_What is required:_
Locate the word "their" in the material, then show every line that holds it.

= = = =

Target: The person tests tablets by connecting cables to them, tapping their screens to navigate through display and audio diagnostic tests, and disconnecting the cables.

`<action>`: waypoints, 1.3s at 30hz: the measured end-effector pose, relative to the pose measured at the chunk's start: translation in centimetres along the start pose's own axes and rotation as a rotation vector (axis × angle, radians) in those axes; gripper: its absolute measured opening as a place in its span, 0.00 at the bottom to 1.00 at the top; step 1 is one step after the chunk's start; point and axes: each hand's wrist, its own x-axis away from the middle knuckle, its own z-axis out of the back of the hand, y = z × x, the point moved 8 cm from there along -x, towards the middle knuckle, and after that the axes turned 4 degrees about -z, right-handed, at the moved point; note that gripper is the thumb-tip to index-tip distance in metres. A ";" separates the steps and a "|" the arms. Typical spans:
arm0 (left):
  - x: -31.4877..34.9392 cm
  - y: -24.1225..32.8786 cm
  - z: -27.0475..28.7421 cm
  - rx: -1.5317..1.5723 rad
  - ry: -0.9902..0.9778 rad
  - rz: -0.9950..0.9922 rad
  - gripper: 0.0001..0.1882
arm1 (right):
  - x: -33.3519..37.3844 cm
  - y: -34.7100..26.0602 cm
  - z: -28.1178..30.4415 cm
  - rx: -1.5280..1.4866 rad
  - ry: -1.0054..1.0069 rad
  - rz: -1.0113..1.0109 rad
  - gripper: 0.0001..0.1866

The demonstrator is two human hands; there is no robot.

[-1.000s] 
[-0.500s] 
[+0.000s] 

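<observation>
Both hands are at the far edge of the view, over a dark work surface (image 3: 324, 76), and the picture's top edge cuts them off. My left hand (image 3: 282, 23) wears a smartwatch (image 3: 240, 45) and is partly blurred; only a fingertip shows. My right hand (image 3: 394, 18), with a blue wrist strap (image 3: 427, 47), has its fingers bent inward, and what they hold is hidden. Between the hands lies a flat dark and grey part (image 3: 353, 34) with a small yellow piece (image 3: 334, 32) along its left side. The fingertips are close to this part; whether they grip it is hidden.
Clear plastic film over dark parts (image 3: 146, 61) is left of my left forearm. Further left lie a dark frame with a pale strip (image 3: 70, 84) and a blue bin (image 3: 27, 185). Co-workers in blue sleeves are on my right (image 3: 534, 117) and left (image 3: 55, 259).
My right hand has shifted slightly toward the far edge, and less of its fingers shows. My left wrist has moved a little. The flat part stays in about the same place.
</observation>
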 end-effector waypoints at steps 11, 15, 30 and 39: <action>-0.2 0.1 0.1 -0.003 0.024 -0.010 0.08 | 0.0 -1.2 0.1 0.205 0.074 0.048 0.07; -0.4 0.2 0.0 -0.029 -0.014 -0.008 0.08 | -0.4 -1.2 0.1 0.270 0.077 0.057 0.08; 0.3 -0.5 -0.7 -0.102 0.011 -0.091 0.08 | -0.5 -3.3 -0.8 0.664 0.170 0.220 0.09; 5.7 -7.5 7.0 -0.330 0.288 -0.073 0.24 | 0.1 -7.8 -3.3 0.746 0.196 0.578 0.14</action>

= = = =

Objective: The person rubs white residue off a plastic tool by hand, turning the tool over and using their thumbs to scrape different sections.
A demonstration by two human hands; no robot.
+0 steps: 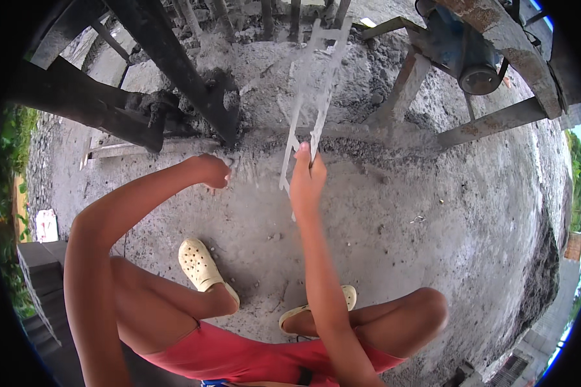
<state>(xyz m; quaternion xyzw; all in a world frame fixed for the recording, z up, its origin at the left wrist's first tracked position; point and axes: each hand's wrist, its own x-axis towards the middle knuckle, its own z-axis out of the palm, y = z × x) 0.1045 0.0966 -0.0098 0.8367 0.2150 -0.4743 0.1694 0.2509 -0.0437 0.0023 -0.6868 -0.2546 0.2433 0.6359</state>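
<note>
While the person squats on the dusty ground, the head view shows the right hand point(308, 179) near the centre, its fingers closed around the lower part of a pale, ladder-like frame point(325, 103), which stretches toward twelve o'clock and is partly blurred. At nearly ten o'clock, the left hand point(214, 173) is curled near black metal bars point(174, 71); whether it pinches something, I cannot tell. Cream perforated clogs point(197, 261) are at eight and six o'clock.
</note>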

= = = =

_Solution to the exercise:_
Target: The person tests tablets by connecting cables to them, tapping their screens to navigate through display and audio diagnostic tests, and disconnecting the cables.
Objective: The person rubs white residue off a plastic tool by hand, turning the tool over and using their thumbs to scrape different sections.

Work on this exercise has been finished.